— ACTIVITY —
Looking at the records below, state how many lines include the string "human" and add nothing further.

— INFORMATION SHOWN —
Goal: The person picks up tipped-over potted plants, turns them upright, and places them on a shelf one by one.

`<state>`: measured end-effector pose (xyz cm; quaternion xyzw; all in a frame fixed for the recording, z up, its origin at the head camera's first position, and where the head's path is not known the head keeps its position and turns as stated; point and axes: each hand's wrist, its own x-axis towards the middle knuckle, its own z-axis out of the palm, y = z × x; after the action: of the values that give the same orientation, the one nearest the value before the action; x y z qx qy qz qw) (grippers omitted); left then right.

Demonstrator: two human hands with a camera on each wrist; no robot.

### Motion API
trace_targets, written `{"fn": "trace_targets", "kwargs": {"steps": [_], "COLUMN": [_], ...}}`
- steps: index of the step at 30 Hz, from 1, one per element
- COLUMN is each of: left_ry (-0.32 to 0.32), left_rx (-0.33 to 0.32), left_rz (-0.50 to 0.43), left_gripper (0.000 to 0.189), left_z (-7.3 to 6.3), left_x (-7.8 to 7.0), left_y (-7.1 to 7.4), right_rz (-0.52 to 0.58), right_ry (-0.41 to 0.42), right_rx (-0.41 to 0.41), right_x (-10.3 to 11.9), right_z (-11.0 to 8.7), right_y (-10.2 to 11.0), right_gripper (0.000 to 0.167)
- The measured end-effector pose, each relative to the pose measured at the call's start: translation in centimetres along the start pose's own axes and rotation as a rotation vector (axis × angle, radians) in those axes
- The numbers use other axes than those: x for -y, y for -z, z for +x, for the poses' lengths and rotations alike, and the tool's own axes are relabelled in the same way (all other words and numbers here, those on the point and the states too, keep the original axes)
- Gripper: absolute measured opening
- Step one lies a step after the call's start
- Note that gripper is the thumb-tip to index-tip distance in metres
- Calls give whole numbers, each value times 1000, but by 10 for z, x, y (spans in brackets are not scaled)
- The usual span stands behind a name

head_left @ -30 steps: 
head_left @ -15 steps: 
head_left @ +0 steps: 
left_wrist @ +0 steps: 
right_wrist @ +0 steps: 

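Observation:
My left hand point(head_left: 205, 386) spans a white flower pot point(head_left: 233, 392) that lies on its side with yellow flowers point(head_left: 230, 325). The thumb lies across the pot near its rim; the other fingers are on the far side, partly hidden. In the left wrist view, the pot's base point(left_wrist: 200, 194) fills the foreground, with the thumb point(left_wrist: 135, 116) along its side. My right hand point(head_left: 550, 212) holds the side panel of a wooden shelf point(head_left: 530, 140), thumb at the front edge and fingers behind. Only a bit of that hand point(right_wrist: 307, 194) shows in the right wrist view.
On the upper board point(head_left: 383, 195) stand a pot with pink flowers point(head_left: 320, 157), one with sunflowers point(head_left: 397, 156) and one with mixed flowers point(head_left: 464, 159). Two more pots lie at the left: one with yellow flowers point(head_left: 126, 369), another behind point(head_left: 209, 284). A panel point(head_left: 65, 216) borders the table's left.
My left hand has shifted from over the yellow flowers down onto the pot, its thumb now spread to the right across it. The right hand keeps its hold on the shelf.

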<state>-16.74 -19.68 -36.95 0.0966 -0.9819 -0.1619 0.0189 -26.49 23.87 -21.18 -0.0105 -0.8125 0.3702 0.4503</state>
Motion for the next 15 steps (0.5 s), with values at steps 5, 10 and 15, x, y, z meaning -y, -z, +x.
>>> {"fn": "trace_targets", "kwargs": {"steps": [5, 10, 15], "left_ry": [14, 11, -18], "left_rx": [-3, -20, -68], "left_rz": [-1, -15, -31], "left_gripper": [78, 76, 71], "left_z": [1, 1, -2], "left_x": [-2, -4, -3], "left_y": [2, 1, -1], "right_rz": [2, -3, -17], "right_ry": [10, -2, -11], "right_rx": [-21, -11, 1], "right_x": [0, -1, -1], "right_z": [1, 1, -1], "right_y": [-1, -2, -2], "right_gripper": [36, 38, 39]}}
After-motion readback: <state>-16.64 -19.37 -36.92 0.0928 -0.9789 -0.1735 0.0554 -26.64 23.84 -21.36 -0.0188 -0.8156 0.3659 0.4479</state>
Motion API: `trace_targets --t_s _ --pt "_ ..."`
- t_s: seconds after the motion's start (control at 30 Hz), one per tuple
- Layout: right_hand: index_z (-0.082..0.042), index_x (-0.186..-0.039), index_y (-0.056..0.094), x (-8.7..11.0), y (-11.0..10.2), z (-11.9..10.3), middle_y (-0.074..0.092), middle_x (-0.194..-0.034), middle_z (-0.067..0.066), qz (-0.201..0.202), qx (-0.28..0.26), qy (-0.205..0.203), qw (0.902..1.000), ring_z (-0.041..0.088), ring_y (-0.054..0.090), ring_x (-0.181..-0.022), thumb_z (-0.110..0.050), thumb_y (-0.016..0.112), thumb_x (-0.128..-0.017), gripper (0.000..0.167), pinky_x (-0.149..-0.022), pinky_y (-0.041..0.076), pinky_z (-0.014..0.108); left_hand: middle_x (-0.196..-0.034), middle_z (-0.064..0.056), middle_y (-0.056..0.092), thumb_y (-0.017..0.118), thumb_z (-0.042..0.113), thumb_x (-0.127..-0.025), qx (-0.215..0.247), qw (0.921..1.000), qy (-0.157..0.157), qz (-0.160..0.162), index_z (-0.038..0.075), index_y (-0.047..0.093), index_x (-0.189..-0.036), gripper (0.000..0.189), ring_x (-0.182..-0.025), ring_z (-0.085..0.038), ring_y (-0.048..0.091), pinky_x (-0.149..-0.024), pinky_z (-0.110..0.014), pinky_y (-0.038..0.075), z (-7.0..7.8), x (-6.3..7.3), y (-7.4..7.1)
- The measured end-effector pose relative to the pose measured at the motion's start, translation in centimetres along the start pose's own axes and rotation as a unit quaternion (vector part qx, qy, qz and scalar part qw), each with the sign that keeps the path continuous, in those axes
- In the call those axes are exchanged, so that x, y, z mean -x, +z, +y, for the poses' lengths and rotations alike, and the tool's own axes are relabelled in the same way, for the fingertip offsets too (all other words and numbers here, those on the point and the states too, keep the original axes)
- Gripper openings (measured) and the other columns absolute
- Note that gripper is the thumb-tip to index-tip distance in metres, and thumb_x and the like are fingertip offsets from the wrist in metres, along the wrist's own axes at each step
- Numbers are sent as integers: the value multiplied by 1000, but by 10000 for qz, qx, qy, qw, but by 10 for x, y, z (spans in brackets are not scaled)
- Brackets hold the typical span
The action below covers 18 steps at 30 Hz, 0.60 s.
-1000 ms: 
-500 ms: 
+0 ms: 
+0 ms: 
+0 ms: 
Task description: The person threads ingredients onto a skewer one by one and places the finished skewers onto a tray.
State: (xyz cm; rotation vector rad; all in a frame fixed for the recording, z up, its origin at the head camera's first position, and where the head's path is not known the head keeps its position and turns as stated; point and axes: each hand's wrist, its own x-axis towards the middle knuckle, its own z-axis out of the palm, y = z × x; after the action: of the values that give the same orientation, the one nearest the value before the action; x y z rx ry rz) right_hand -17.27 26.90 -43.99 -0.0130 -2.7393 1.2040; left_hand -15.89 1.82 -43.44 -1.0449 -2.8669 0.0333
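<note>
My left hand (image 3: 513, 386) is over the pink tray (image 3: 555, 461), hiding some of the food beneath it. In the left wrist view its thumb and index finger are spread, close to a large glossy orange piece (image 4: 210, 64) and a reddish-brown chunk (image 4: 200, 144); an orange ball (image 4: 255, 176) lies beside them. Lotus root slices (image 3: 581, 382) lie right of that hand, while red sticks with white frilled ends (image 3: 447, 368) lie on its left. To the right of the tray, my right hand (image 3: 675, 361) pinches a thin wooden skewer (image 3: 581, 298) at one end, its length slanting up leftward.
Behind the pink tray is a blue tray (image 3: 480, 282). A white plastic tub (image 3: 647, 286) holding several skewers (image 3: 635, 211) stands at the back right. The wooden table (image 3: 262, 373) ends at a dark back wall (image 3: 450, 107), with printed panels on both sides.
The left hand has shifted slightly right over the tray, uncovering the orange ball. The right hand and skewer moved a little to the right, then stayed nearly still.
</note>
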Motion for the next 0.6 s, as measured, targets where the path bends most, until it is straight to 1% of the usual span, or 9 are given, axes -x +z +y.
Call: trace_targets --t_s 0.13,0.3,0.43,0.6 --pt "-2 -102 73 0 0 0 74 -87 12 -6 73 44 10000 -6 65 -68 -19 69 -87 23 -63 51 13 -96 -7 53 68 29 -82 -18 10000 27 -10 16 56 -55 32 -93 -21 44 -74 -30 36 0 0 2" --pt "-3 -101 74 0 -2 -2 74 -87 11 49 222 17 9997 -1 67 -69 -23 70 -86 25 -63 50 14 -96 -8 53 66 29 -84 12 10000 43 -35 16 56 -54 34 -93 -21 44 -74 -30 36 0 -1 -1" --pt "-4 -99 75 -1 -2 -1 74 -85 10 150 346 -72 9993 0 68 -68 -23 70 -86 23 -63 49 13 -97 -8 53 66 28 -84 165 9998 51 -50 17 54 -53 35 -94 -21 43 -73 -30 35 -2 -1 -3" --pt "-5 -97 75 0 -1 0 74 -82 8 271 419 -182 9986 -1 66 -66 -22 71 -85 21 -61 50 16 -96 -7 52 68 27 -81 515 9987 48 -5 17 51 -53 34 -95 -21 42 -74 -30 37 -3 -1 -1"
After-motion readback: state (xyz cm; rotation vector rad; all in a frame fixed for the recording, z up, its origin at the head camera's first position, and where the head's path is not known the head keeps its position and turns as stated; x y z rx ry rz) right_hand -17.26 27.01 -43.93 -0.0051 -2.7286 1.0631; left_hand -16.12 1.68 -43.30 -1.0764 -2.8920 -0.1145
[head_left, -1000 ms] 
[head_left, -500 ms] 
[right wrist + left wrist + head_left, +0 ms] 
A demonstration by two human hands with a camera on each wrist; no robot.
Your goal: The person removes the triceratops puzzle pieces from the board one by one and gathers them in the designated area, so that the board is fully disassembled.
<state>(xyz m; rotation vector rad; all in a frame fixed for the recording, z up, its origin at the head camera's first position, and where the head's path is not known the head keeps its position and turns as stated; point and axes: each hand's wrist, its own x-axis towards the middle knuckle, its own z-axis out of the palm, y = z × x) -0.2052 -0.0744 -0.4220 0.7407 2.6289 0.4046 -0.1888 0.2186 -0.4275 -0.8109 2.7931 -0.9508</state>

— YOUR SOLUTION —
2